(Supplied records)

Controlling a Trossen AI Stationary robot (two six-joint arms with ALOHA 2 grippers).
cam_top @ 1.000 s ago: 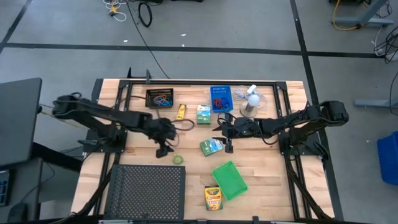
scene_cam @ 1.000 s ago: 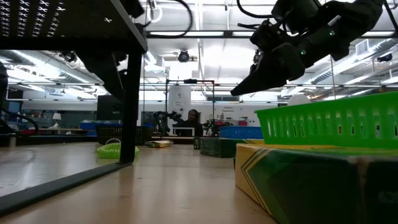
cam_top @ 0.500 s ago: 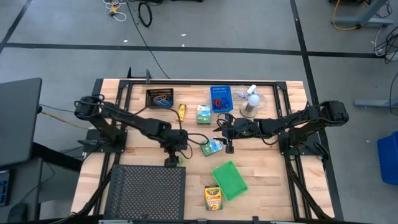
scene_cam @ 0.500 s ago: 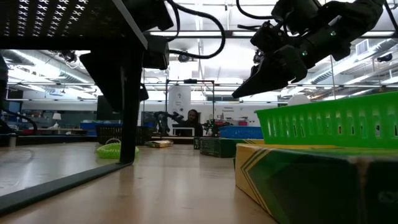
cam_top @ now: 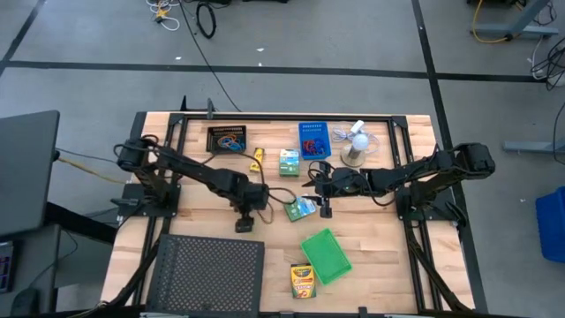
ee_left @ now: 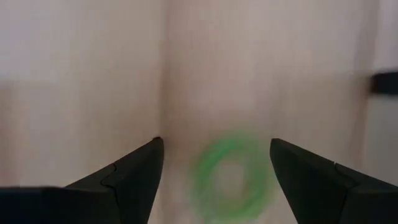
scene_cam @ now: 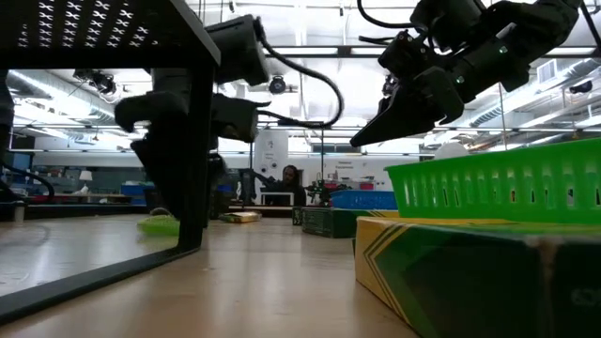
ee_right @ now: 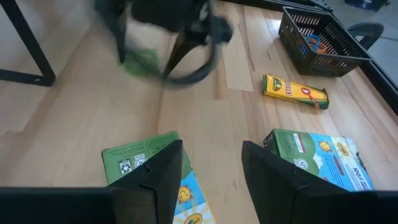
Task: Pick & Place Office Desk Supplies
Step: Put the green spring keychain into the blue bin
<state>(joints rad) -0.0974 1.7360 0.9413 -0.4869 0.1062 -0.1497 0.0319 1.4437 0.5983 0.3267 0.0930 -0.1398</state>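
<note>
The left gripper [cam_top: 244,224] is hanging low over the table [cam_top: 380,256], right above a green rubber-band loop [ee_left: 231,176]. Its two fingers [ee_left: 127,177] are standing wide apart, and nothing is between them. In the left wrist view the loop is lying flat on the wood, in the gap between the fingers, a bit nearer to one of them. From the high view the gripper is hiding the loop, just past the far edge of the big black mesh tray [cam_top: 207,274].

The loop is looking thin, soft and bendy, so it is probably very light. It will likely squash and may slip or spring away when pinched. A good place to take hold is across one side of the ring, with the fingertips going right down to the wood.

The right gripper [cam_top: 324,209] is waiting near the middle of the table, with its fingers parted and holding nothing. It is hanging just beside a green-white small box [cam_top: 299,208]. A second green-white box [cam_top: 289,162] is sitting farther back, near the yellow tube [cam_top: 257,158], the black bin [cam_top: 228,140] and the blue bin [cam_top: 312,140]. The green bin [cam_top: 326,256] and the yellow crayon box [cam_top: 303,281] are sitting at the near side.
</note>
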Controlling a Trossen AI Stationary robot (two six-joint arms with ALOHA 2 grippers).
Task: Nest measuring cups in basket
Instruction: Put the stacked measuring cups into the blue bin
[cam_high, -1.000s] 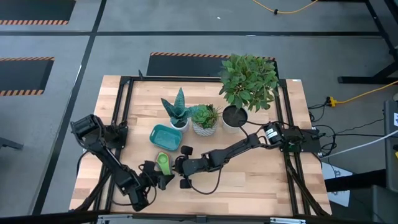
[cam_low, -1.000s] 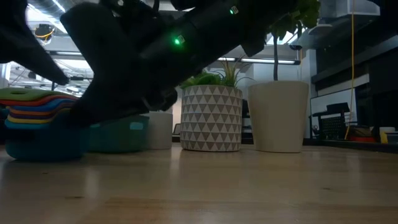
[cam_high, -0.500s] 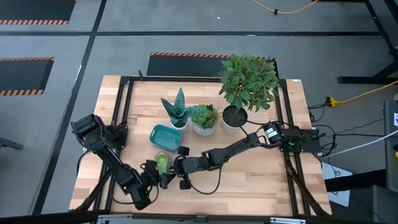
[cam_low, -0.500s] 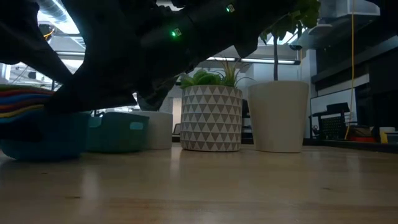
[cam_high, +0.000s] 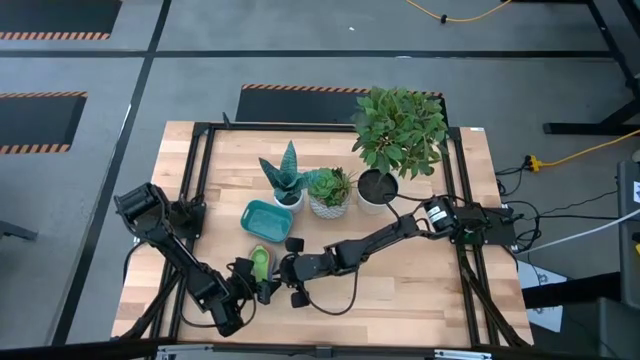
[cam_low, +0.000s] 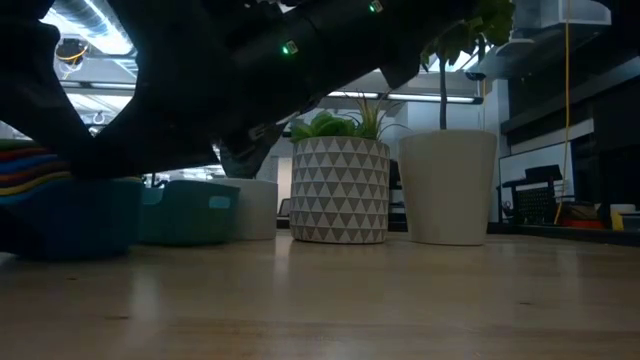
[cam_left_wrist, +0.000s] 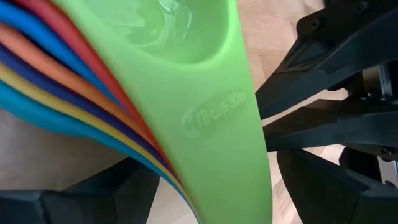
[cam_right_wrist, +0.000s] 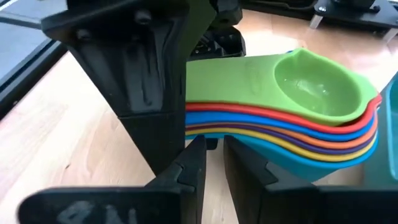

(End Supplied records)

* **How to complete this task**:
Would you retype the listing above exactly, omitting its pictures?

* **Expected answer**:
Controlling a Trossen AI Stationary robot (two six-joint arms with ALOHA 2 grippers).
cam_top @ 1.000 s ago: 
scene_cam @ 1.000 s ago: 
cam_top @ 0.500 s ago: 
scene_cam @ 0.500 s ago: 
cam_top @ now: 
ee_left @ now: 
scene_cam @ now: 
ee_right @ now: 
Task: Pick & Place Office Desk Supplies
Step: Put the green spring keychain into the blue bin
<state>(joints rad) -0.0974 1.7360 0.9413 -0.4869 0.1062 -0.1497 0.0319 1.4437 0.5983 0.3267 0.0930 -0.1398</state>
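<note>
The left gripper [cam_top: 244,224] is hanging low over the table [cam_top: 380,256], right above a green rubber-band loop [ee_left: 231,176]. Its two fingers [ee_left: 127,177] are standing wide apart, and nothing is between them. In the left wrist view the loop is lying flat on the wood, in the gap between the fingers, a bit nearer to one of them. From the high view the gripper is hiding the loop, just past the far edge of the big black mesh tray [cam_top: 207,274].

The loop is looking thin, soft and bendy, so it is probably very light. It will likely squash and may slip or spring away when pinched. A good place to take hold is across one side of the ring, with the fingertips going right down to the wood.

The right gripper [cam_top: 324,209] is waiting near the middle of the table, with its fingers parted and holding nothing. It is hanging just beside a green-white small box [cam_top: 299,208]. A second green-white box [cam_top: 289,162] is sitting farther back, near the yellow tube [cam_top: 257,158], the black bin [cam_top: 228,140] and the blue bin [cam_top: 312,140]. The green bin [cam_top: 326,256] and the yellow crayon box [cam_top: 303,281] are sitting at the near side.
</note>
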Controlling a Trossen AI Stationary robot (two six-joint arms with ALOHA 2 grippers).
Task: Nest measuring cups in basket
Instruction: Put the stacked measuring cups into the blue bin
[cam_high, -1.000s] 
[cam_low, -1.000s] 
[cam_high, -0.500s] 
[cam_low, -0.500s] 
[cam_high, +0.000s] 
[cam_low, +0.000s] 
[cam_left_wrist, +0.000s] 
[cam_right_wrist, +0.000s] 

Nothing remains to add to the answer.